Note that VCs can be made even if the individual has already brought his SA up to the FRS. Moreover, VCs can be done at any age, even after 55 or 65, which is what Janet has been doing.
If you’re aged 60 now, your RA would have been created 5 years ago.
Assuming you didn’t set aside the ERS or even the FRS, here are the options you can take to boost your CPF balances and retirement income:
If someone who turns 60 this year manages to top up his RA to the current FRS of $198,800 and assuming he does nothing further, he will receive $1,320 monthly for the rest of his life if he chooses to start his CPF LIFE payments at age 65 under the Standard Plan.
If the 60-year old manages to raise his RA to the current Enhanced Retirement Sum of $298,200 this year and ceases his topping up, his monthly payment at 65 will be $1,950.
If, however, he manages to also track the increases in Retirement Sums over the years ahead, his payments will clearly be higher than these amounts.
In a nutshell, seniors wanting to extract the full benefit of CPF and boost their retirement money can try to do what Janet did, which is maximise all avenues for topping up their accounts in order to enjoy the power of compound interest.

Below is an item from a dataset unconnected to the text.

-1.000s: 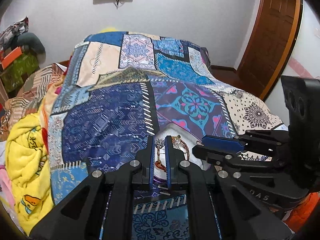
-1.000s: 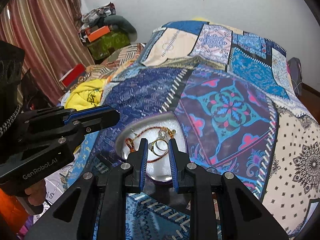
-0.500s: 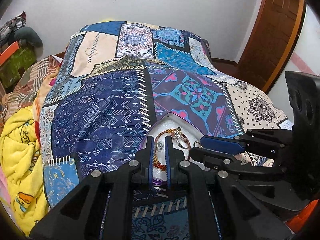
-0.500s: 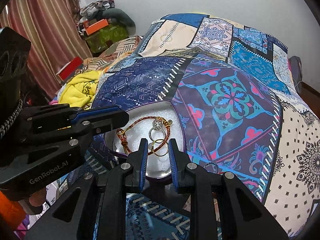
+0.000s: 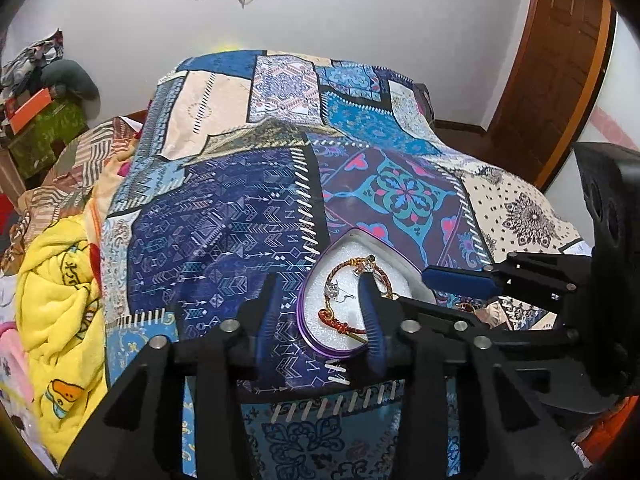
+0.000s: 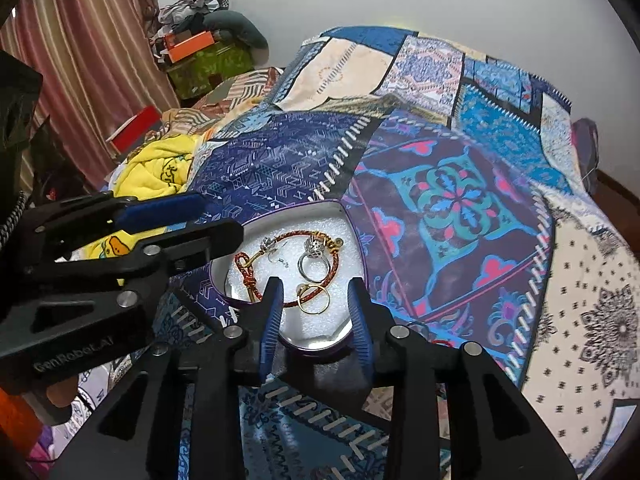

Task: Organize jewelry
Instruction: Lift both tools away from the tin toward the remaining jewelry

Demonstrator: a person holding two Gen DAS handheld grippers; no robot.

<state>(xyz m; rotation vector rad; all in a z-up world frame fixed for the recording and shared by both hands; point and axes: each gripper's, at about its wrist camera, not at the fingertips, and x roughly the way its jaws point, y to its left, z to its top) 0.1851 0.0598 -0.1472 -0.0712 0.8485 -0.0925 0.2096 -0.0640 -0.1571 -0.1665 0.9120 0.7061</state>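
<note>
A heart-shaped purple tin (image 6: 358, 236) with white foam lining lies on the bed; it also shows in the left wrist view (image 5: 306, 322). Inside lie a red-and-gold braided bracelet (image 6: 280, 236), a silver ring (image 6: 314, 264), a gold ring (image 6: 314, 300) and a small earring (image 6: 280, 260). My right gripper (image 6: 316, 304) is open and empty, its fingers straddling the tin's near edge. My left gripper (image 5: 318, 304) is open and empty, just left of the tin. The bracelet shows in the left wrist view (image 5: 340, 276).
The patchwork bedspread (image 6: 440, 184) covers the bed. A yellow blanket (image 5: 56, 304) is bunched at the left. Boxes and clothes (image 6: 200, 52) are piled by the striped curtain. A wooden door (image 5: 560, 60) stands at the right.
Both grippers have opened from nearly shut to wide. The tin and its jewelry now sit closer in both views.
</note>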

Of course, there are alternatives such as investing on your own in stocks and bonds. This can potentially be very rewarding, and you could, in theory, generate better returns than CPF.
However, almost all of these alternatives come with risk and if you are a senior, then taking risks with your life savings is not a good idea. On the other hand, using CPF means – like Janet – you will sleep well at night since the interest is guaranteed by the Government.
Not everyone will be able to emulate Janet and achieve million-dollar status by 65. She probably made many sacrifices along the way, postponing current consumption to save as much money as possible for her later life.
However, even if you are unable set aside the amounts she did, undertaking modest but regular top ups can boost retirement adequacy to ensure a decent lifestyle after you stop work. Make sure you check your liquidity needs and personal situation first though, as some of the top ups are irreversible.